Use re.sub(pattern, replacement, text) to substitute matches:

text_line = "This is the centre of the city."
pattern = r'cent(er|re)'
updated_line = re.sub(pattern, 'center', text_line)
print(updated_line)
This is the center of the city.

This allows you to clean up strings in powerful ways, such as normalizing different spellings or removing special characters.

Use re.findall to get all matches, re.split to split a string by a regex, and various flags (e.g., re.IGNORECASE) to alter matching behavior.

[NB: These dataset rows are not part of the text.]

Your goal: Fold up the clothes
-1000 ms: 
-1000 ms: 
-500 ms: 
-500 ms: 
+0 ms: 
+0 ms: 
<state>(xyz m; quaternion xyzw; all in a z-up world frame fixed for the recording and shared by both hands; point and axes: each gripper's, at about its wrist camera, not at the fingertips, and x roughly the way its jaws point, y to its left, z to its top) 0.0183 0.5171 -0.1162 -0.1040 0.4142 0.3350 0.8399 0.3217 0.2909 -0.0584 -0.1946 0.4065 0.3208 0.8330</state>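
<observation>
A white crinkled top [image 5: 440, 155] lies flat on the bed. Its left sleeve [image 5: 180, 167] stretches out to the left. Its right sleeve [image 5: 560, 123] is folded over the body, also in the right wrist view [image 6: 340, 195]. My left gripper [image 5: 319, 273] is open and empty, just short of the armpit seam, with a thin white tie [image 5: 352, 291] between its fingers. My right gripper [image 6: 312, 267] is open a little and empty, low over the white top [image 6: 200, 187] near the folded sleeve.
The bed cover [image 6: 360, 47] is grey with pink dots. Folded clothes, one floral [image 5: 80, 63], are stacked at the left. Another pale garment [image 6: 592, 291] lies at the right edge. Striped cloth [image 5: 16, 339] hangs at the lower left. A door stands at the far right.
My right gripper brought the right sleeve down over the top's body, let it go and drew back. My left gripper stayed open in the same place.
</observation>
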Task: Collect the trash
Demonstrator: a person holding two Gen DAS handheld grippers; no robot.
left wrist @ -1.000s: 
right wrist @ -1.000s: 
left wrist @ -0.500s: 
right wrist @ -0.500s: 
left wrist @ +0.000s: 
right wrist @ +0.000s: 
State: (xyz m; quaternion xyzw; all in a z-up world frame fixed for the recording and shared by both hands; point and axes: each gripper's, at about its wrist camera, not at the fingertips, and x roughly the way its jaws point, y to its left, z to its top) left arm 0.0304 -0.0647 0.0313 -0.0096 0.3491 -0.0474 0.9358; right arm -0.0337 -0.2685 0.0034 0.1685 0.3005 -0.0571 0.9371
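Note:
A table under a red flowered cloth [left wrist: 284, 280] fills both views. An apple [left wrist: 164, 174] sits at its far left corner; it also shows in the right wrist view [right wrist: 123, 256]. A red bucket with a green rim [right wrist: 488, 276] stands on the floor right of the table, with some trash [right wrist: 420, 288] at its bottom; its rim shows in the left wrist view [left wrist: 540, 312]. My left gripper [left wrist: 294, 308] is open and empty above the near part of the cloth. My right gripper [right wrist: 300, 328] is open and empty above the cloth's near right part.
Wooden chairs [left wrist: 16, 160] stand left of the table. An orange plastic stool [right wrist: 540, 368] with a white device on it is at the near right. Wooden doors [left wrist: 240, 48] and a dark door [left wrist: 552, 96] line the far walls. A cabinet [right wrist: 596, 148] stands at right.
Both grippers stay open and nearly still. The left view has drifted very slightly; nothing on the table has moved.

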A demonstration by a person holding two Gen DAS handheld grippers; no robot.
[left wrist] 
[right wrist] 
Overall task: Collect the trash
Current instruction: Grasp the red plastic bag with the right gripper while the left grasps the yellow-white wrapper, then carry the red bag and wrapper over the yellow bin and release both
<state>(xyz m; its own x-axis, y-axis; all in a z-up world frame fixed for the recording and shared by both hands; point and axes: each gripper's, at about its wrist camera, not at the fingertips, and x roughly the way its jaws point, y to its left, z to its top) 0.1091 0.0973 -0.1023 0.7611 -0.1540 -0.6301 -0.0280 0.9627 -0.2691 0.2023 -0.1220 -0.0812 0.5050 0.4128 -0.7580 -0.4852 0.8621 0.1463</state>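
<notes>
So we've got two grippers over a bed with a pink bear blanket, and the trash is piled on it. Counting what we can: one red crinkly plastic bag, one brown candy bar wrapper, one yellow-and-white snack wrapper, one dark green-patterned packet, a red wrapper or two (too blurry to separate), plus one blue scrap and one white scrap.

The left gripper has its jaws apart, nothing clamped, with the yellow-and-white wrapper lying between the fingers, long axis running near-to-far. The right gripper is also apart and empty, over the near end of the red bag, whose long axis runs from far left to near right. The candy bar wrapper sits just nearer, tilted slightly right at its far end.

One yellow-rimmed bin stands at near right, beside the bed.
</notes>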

Regex is extremely powerful for tasks like extracting email addresses, validating formats, or searching logs.

3 Lists

Lists are mutable sequences that can store elements of any type (including other lists). They form the workhorse for many data-processing tasks due to their flexibility.

3.1 A list is a sequence

A list is a sequence of values (of any type). Create one with square brackets:

numbers = [42, 123]
cheeses = ['Cheddar', 'Edam', 'Gouda']
mixed = ['spam', 2.0, 5, [10, 20]]  # nested list
empty = []

len(cheeses) returns the length of a list. The length of an empty list is 0.

3.2 Lists are mutable

Use the bracket operator to read or write an element:

numbers[1] = 17  # modifies the list
print(numbers)
[42, 17]

Unlike strings, lists allow you to assign directly to their indices. You can still use negative indices to count backward.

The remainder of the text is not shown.